WORK REQUEST. Return exactly the lines below, starting with the one that has "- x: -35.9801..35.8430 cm" and going on through the one that has "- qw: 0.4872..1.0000".

GIVEN INFORMATION.
--------
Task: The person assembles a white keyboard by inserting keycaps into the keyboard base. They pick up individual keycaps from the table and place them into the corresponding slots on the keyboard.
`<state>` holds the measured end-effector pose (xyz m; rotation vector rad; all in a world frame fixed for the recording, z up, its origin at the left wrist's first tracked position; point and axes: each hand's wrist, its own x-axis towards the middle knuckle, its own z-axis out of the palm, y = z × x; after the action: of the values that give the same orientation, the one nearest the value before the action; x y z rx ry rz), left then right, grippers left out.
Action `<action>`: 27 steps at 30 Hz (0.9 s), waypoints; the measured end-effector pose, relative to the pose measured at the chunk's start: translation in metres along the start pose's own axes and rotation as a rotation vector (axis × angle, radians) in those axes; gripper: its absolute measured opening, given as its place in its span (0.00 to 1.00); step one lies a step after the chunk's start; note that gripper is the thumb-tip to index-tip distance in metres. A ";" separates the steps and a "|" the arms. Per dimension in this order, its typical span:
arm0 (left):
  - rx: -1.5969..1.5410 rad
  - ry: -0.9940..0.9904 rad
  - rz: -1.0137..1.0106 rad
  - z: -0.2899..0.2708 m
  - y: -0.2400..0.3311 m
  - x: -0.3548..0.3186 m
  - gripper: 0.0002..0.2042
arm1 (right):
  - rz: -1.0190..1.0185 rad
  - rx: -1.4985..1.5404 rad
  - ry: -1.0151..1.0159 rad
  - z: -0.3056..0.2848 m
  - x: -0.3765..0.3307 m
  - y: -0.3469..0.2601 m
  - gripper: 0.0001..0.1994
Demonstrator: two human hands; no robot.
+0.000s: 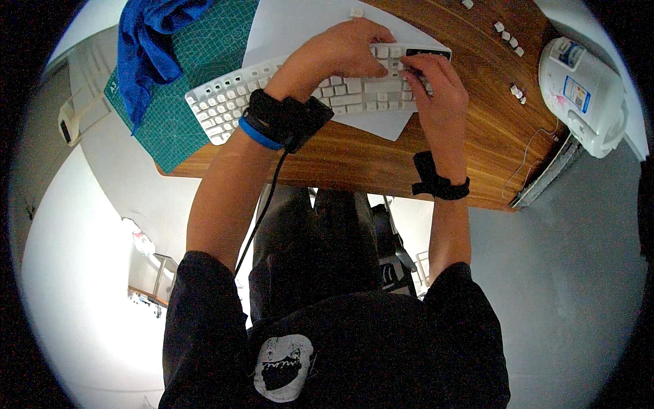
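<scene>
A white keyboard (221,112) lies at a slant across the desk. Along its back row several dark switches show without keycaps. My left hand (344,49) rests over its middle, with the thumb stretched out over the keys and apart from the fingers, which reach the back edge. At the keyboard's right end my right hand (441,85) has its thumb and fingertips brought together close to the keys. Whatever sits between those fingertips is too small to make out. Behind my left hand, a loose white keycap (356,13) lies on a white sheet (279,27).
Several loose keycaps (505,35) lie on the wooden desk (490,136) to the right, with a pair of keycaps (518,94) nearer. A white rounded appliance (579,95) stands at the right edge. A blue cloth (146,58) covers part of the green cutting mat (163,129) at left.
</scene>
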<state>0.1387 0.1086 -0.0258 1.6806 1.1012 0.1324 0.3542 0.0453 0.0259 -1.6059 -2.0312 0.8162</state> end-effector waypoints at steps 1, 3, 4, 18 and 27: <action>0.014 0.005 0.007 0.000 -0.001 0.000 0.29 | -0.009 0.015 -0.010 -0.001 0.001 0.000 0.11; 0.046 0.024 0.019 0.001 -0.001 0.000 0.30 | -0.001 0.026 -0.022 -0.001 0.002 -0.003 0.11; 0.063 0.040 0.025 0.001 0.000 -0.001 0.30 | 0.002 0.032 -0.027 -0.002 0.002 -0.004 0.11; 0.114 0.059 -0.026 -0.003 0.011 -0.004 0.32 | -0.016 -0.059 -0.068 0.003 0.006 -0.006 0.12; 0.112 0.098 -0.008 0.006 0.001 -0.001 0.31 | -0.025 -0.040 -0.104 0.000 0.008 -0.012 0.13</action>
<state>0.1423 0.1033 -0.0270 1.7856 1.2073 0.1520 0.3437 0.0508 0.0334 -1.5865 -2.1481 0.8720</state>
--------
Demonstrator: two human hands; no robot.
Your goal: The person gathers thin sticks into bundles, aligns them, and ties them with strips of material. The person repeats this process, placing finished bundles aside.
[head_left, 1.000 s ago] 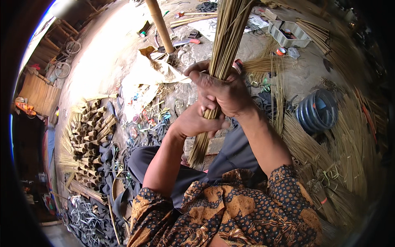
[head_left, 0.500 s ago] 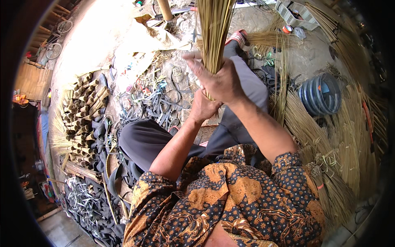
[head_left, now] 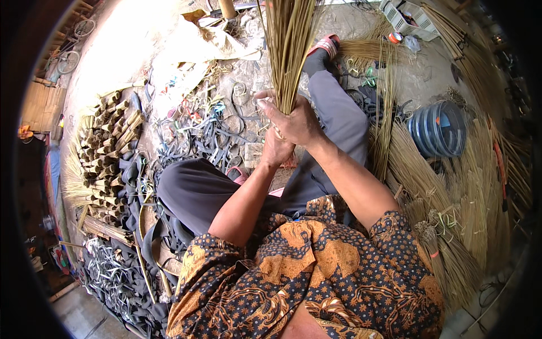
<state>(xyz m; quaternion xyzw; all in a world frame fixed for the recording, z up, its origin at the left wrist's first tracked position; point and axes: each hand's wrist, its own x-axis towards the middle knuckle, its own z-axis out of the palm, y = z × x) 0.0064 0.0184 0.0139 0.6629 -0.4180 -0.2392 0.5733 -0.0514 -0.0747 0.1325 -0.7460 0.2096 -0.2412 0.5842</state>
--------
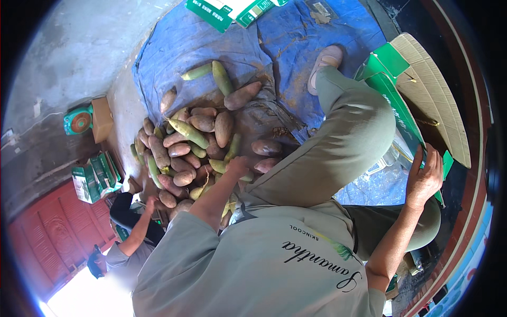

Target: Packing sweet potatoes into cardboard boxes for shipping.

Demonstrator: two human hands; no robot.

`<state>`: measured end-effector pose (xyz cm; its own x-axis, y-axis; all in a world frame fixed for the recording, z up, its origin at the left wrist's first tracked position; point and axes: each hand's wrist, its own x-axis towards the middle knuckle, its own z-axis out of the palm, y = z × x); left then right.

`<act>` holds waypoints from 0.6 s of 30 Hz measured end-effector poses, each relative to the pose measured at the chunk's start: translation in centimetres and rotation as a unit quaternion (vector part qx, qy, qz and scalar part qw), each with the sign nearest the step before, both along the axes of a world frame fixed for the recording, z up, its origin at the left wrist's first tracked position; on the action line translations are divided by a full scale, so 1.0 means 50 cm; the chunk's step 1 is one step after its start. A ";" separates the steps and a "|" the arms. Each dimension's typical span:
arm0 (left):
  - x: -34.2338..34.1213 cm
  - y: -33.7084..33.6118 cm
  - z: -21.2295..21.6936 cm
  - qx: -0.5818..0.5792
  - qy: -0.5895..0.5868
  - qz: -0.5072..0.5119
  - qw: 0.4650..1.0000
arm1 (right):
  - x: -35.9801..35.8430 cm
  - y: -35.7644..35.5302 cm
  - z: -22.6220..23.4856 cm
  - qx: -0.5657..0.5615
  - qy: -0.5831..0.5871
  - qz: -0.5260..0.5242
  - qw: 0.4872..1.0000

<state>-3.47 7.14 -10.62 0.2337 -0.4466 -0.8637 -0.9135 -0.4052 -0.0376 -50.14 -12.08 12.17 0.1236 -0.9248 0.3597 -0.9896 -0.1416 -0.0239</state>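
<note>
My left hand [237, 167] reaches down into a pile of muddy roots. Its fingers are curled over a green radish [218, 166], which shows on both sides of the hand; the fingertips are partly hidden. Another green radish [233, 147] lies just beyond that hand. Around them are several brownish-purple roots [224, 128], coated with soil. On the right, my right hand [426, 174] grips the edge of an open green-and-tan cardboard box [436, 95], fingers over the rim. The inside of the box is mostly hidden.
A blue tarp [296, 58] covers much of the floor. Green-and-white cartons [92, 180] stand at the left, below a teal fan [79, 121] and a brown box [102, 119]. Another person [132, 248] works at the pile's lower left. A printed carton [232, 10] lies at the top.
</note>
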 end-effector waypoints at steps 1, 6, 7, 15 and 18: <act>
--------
EXERCISE ANSWER.
  - x: -35.9801..35.8430 cm
  - y: -35.7644..35.5302 cm
  - z: -22.6220..23.4856 cm
  - qx: -0.5657..0.5615
  - qy: -0.5831..0.5871
  - qz: -0.5260..0.5242
  - qw: 0.4872..1.0000

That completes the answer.